As the world’s largest jewelry related internet site, Ganoksin strives to develop exhibitions showcasing work from around the world. This exhibition was open to all metalsmiths, professional and amateur, advanced and beginner. Participants are from The Netherlands, the USA, Canada, Australia, Costa Rica, the United Kingdom, Israel, Hong Kong, Colombia, Romania, Italy, Ireland, Japan, Malaysia and Denmark. While most of the pieces are by an individual metalsmith, some are collaborations, one of three artists spanning 50 years.
In total 319 artists contributed 729 show pieces for the permanent online exhibition.

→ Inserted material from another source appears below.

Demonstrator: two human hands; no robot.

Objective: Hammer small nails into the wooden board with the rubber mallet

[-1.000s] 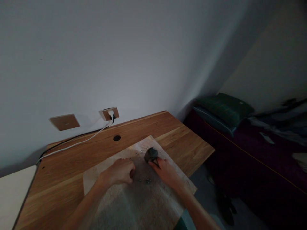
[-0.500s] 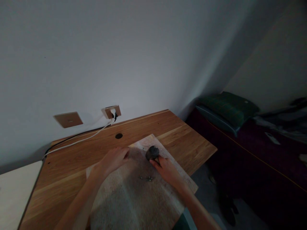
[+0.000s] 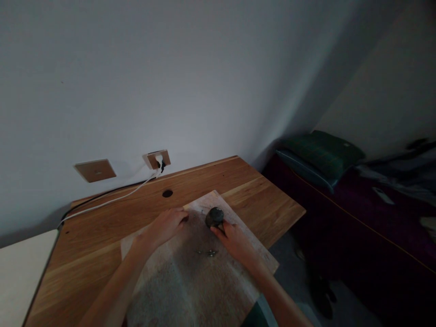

Objects in the exhibition include boxes, lockets, urns, ash containers, bowls, wine cups, reliquaries, match holders, vases, teapots, pitchers, sugar bowls, baskets, nests, pillboxes, clutches and a range of sculptural forms. A variety of techniques are showcased covering a wide range of metalsmithing techniques. Materials used include everything from gold and silver to less expensive metals. Ornamentation includes the addition of enamel, chasing and repousse’, gemstones and found objects.
The exhibition was curated by Beth Wicker, President of the North Carolina Society of Goldsmiths in the United States, and Adjunct Instructor at Northeastern Technical College in South Carolina. Director of the exhibition is Hanuman Aspler, founder of The Ganoksin Project, the world’s largest internet jewelry site.